Write out the entries below exactly. End with the line that contains "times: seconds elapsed".

(INFORMATION SHOWN Opens)

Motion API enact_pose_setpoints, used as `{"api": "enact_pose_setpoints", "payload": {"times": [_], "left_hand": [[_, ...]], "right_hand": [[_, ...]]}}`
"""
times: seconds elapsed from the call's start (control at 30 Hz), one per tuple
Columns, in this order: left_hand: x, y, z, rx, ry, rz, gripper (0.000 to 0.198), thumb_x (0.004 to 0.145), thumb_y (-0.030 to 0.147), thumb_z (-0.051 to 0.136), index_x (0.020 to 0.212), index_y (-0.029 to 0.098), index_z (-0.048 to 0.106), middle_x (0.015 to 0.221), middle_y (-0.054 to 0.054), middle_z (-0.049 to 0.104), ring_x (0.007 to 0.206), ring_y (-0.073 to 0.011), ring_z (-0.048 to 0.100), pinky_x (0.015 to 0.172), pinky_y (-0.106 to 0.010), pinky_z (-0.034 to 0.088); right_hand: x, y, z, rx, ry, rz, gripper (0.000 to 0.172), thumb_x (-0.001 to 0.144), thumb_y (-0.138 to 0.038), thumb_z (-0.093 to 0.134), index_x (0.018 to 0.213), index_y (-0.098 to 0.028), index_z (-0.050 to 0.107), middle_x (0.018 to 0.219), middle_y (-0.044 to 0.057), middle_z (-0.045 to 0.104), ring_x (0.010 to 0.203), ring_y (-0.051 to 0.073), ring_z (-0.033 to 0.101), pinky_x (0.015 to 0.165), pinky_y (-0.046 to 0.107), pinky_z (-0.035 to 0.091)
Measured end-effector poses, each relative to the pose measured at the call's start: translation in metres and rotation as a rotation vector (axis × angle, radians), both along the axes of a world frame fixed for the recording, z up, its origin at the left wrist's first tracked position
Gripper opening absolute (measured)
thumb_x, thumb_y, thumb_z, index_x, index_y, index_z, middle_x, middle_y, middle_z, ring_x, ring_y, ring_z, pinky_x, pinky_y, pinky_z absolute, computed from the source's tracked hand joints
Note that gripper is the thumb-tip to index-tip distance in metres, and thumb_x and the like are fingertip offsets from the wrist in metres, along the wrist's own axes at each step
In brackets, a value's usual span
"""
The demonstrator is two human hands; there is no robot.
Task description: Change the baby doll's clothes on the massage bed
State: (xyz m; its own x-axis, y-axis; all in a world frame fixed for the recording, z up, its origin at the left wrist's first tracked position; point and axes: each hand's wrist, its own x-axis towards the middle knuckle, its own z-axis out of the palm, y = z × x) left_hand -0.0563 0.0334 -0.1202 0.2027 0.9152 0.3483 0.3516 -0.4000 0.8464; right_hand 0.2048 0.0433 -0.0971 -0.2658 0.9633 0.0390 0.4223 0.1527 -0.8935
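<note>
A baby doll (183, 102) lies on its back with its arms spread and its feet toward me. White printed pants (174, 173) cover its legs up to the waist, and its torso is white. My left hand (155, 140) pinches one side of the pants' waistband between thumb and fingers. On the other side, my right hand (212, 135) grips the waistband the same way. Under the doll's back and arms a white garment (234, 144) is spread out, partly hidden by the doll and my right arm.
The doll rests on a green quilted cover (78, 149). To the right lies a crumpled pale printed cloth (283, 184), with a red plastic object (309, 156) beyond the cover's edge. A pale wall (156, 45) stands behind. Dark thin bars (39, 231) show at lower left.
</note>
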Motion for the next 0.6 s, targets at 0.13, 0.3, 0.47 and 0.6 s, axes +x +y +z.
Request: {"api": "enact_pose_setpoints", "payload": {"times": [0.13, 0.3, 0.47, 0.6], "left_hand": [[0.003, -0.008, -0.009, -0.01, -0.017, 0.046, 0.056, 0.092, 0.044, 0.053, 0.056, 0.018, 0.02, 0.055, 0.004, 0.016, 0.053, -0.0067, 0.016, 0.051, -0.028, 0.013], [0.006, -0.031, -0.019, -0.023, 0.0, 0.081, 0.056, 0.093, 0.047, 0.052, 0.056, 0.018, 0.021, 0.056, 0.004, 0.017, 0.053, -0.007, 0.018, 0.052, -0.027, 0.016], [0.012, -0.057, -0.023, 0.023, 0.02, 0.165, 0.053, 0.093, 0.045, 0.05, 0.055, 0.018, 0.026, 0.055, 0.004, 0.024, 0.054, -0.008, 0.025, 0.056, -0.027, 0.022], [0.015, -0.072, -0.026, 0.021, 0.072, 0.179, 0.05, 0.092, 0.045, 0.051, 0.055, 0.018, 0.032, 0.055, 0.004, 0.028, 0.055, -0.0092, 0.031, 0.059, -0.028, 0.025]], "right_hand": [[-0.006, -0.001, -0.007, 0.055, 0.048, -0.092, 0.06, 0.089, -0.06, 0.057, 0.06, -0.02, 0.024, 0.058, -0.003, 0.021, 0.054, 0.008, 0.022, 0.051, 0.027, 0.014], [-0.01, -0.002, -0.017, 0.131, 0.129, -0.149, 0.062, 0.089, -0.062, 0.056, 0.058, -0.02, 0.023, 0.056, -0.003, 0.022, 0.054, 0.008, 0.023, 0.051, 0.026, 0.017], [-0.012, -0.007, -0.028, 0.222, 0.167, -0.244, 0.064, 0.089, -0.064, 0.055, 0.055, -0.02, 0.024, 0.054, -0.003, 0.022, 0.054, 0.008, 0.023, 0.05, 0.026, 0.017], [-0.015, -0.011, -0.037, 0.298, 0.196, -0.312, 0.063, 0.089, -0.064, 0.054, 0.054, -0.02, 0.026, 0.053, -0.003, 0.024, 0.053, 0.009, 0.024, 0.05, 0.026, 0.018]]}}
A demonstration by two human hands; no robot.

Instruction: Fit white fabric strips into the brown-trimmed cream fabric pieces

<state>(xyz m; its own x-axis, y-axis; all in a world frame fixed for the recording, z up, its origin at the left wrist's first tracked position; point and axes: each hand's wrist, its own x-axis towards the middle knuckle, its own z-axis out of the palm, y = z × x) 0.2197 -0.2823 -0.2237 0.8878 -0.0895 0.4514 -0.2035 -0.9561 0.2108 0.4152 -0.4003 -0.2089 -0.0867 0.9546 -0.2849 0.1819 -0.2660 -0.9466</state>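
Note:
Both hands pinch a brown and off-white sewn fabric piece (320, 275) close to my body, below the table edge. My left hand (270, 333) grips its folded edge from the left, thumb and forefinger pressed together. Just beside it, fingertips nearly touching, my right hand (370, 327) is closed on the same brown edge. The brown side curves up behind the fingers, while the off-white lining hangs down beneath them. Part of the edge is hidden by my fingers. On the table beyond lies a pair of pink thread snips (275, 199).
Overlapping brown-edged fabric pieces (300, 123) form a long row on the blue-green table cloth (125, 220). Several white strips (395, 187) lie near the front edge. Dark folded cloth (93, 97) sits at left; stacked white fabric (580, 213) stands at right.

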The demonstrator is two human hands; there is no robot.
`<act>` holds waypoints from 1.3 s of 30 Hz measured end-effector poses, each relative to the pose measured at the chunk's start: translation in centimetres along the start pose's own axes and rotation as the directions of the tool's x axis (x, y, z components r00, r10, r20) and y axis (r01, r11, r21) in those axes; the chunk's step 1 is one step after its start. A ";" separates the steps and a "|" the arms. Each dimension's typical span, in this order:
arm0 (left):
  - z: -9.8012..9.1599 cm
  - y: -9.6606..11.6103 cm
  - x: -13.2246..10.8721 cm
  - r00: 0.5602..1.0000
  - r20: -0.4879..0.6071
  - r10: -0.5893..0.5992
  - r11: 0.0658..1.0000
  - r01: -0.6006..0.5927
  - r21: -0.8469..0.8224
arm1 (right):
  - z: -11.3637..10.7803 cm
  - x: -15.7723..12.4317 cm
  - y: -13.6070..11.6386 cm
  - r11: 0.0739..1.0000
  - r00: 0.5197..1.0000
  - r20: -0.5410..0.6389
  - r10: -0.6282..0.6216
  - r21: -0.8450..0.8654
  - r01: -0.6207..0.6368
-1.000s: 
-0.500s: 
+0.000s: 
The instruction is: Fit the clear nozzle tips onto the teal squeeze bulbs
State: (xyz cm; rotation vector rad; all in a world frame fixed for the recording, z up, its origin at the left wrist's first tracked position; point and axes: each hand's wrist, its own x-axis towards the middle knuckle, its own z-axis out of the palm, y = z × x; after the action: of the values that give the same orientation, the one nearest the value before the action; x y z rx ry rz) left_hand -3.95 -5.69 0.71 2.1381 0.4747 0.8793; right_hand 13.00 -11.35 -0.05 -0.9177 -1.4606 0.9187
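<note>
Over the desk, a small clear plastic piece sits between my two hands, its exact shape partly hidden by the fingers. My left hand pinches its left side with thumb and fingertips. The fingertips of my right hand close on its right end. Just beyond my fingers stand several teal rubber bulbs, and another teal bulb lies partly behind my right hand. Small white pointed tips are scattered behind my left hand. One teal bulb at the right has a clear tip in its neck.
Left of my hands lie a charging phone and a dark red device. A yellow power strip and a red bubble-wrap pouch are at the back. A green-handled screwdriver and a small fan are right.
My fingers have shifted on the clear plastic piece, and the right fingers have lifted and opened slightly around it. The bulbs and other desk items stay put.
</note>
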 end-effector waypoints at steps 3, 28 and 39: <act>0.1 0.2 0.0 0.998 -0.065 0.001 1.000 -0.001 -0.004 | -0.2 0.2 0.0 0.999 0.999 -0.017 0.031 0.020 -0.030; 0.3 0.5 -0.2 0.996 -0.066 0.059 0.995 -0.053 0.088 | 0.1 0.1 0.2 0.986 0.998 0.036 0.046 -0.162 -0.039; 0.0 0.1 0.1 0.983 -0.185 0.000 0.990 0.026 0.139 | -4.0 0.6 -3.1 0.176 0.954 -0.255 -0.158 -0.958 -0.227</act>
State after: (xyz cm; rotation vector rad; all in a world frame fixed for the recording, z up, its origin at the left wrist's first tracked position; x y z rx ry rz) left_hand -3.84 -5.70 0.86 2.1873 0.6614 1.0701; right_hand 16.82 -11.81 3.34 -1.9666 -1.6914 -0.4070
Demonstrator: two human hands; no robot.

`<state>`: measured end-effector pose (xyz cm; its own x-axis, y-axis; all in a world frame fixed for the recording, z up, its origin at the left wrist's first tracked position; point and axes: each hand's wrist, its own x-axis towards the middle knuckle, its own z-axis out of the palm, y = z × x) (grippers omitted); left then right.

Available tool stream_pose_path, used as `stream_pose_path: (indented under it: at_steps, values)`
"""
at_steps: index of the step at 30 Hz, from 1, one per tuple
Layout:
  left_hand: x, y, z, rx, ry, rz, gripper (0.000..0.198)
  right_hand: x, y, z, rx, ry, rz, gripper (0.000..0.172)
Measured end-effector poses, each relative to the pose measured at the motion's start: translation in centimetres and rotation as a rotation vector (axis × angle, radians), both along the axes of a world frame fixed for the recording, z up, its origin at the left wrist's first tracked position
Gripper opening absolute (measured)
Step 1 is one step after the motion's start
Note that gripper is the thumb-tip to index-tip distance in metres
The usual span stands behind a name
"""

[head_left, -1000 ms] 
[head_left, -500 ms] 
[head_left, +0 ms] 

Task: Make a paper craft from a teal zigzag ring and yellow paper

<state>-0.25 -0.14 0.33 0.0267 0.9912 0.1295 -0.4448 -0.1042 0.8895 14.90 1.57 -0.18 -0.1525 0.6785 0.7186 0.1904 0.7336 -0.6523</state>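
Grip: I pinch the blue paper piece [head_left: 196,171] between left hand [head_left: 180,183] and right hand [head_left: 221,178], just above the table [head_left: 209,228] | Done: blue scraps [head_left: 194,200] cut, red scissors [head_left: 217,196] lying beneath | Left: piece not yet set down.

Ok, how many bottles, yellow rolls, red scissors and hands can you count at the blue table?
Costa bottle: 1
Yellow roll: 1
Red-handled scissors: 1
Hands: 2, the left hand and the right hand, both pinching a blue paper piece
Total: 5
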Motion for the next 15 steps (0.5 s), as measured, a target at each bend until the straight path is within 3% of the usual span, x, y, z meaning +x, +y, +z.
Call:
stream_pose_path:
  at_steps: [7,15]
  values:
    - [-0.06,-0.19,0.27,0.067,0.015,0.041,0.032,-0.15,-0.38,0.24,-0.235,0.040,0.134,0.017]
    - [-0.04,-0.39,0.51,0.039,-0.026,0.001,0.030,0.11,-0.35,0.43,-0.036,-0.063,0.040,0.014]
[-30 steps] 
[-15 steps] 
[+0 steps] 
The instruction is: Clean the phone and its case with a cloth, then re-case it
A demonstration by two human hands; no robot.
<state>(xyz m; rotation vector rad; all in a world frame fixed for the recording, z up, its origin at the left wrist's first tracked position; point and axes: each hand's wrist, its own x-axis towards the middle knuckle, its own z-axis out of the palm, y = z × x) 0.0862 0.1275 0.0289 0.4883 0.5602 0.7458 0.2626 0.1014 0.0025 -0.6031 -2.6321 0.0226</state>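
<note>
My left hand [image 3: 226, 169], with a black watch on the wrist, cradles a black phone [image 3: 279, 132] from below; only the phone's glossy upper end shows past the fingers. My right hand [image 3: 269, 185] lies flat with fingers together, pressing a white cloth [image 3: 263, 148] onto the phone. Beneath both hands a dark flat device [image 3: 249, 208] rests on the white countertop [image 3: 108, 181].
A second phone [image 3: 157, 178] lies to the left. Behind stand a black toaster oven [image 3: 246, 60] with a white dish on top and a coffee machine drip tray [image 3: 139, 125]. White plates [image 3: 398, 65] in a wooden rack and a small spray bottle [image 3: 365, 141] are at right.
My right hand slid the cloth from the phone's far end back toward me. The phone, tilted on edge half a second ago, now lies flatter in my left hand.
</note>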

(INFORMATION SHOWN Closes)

EXERCISE OUTPUT:
Motion API enact_pose_setpoints, used as `{"api": "enact_pose_setpoints", "payload": {"times": [_], "left_hand": [[_, ...]], "right_hand": [[_, ...]]}}`
"""
times: seconds elapsed from the call's start (control at 30 Hz), one per tuple

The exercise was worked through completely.